O camafeu mostra a curiosa família de Tibério (2) que, sendo filho de Lívia (3) com Nero, foi adotado por Augusto (1), tornando-se seu sucessor à frente do Estado
Carlos
Magno teve cinco esposas legítimas e ao menos quatro concubinas
oficiais. Todas essas mulheres lhe deram 17 filhos ou mais. Esse pai
tão afetuoso nunca se separou de sua numerosa prole: quando viajava,
todos os filhos cavalgavam a seu lado e as filhas seguiam
acompanhadas por guardacostas. Carlos Magno amava tanto suas filhas
que não conseguia decidir- se a concedê-las em casamento. Desse
modo, permitiu que se tornassem friedlehes de amantes que moravam com
elas. A mais velha, Rotrude, vivia com Orgon, duque do Maine, com
quem teve um filho. No palácio de Aix-la-Chapelle, coabitavam, sob a
autoridade de Carlos Magno, várias mulheres e concubinas, filhos
legítimos e bastardos, amantes das filhas, netos, sem esquecer sua
mãe Berta, que morreu com idade avançada. Todo esse pequeno mundo
viveu mais ou menos em harmonia, sem suscitar reprovação pública
especial. Podemos nos perguntar como, em uma época em que o
cristianismo determinava a indissolubilidade do casamento, as
separações eram tão freqüentes. Os divórcios, muitas vezes
decididos para que se concluíssem alianças mais vantajosas, eram
disfarçados em anulações por esterilidade ou adultério da mulher.

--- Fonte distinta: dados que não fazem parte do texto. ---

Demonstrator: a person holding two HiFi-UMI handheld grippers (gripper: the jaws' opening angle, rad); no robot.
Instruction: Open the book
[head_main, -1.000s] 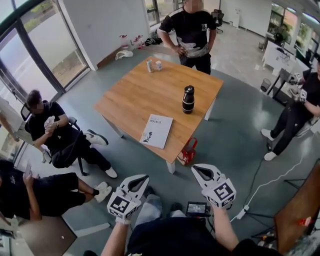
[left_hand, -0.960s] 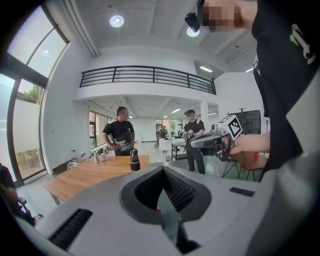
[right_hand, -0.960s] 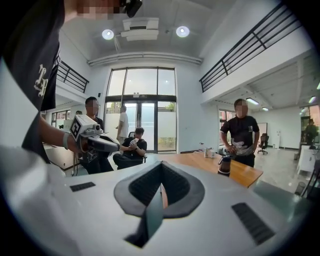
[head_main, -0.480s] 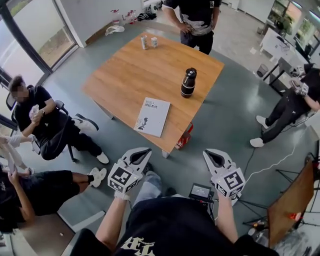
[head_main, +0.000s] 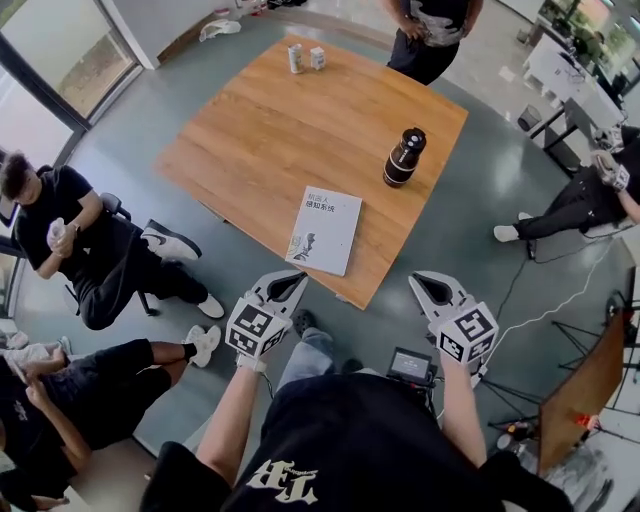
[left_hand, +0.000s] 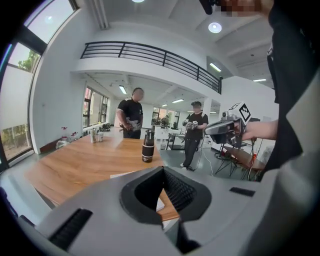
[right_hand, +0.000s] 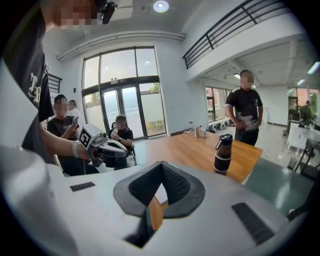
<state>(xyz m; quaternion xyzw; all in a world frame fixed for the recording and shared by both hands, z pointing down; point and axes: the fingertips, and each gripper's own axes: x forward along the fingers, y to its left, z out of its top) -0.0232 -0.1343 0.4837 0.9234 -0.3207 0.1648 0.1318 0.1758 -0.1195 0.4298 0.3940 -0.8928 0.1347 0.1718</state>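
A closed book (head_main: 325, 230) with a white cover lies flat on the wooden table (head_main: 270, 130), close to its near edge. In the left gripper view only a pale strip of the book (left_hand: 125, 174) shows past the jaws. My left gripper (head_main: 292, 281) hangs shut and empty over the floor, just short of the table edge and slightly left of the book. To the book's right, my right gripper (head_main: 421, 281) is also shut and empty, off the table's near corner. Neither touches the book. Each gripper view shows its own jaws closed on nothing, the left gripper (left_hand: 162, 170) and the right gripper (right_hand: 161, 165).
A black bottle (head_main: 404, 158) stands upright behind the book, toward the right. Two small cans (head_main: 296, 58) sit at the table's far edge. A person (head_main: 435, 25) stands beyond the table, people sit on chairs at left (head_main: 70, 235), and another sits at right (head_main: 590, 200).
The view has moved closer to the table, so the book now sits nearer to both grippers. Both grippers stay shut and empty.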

Outros casais utilizavam habilmente “o obstáculo proibitivo do
parentesco”: o direito germânico proibia o casamento entre pessoas
até o sétimo grau de parentesco. Não era muito difícil provar que
se tinha uma ligação de parentesco distante com a mulher de que se
buscava a separação.As crianças nascidas de uniões paralelas
tinham o status de bastardos e eram afastadas da herança paterna,
mas viviam com o pai. Essa ilegitimidade não impedia que muitas
delas fizessem uma bela carreira. Carlos Magno nasceu quando a mãe,
Berta, era apenas a concubina de seu pai Pepino, o Breve. Foi
legitimado mais tarde, quando os dois se casaram.Durante a segunda
metade do primeiro milênio, enquanto a religião cristã impunha a
monogamia e a indissolubilidade do casamento, a poligamia ainda era
comum. A partir do século X, essa situação tornou-se pouco a pouco
obsoleta. No final do primeiro milênio, de fato, a Igreja ocupou uma
posição preponderante na sociedade e impôs seus princípios
primeiramente ao povo, depois à nobreza.